Christian, in this production, is probably closest to breakthrough, though he is underplayed to little effect.
It would not be your mother’s Cyrano, but considering that the effort is clearly being made to take this idea somewhere new, based on the casting choices if nothing else, it is breathtakingly lacking in any new turns.
(End Spoilers)
But there are major malfunctions in Leveaux’s thinking throughout. After all, what kind of fool hires Prince Humperdinck (Chris Sarandon) to play the Comte de Guiche in Cyrano and then chooses not to have him chew the scenery? It is a brilliant conceit on its face, but Leveaux won’t pull the trigger.
And then there is Kline himself, a truly great stage performer… who is 100% not a word dazzler.

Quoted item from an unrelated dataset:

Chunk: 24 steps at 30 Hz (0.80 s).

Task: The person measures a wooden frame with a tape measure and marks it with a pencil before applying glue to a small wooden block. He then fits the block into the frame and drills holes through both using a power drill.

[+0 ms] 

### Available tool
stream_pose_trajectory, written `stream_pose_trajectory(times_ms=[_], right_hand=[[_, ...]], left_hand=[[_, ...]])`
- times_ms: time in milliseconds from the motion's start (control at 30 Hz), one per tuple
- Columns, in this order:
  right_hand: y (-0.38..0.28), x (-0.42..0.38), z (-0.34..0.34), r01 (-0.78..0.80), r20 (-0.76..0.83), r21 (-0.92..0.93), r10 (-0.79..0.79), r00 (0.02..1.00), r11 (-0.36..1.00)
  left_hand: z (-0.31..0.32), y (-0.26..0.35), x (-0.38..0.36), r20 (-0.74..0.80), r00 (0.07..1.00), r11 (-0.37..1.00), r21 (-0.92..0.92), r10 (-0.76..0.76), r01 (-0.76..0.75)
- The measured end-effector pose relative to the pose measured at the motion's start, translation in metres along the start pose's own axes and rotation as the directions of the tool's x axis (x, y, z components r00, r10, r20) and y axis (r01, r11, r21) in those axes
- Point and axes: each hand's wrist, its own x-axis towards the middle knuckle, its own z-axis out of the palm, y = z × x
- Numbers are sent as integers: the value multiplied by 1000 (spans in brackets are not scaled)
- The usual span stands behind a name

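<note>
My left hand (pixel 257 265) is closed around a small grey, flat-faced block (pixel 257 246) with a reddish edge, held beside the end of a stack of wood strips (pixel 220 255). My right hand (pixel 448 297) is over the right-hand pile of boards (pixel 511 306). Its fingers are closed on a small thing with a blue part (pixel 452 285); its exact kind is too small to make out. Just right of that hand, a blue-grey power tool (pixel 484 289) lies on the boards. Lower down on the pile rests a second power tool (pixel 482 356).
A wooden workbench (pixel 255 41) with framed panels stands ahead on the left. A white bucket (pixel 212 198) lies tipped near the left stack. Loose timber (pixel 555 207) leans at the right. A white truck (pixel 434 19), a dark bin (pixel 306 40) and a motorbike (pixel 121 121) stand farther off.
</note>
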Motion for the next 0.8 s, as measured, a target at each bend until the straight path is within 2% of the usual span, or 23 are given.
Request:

Klin's magic, now as always, is in his full body in motion, words being batted at you as if in a tennis match. To put him in a chair to recite his last letter to Roxanne by heart is impossible for him. It is just not what he does. And you can tell that Leveaux (and probably Kline) figured this out as they bring him back to his feet to fence his enemy’s once more, allowing Kline to get his full back swing going as the play moves to its end.
It’s not that Kline could not have made a great Cyrano, especially in a reformist version, but that his skills needed to be directed towards it. And for the most part, they are not. His entrance – and if Leveaux shows any great skill here, it is in his entrances and act openings – is the top of his game. But even then, we are seeing a Kline restrained.
The magic of theater is that it is alive. And here, at one moment, Kline stumbled rising to his feet when his scabbard caught the corner of a stage piece. His improv of looking back to the scenery what dun him in once, then twice, than a third time, generated the most heart-felt laughs of the evening. That is Kevin Kline. Cyrano as The Pirate King – Kline’s breakout performance on Broadway – would have been a pleasure to watch… if only because it would have been a pleasure for him to perform. And yes, it might have been seen as spitting on Rostand’s grave. But better that interpretation than a show that plays it so close to the vest but makes brave and massive missteps in casting against type with no clear resolve.
This is not to say that Kline doesn’t have his moments or that he isn’t still the most compelling figure on a stage. But he is not well served by the production, making his effort the biggest waste of all.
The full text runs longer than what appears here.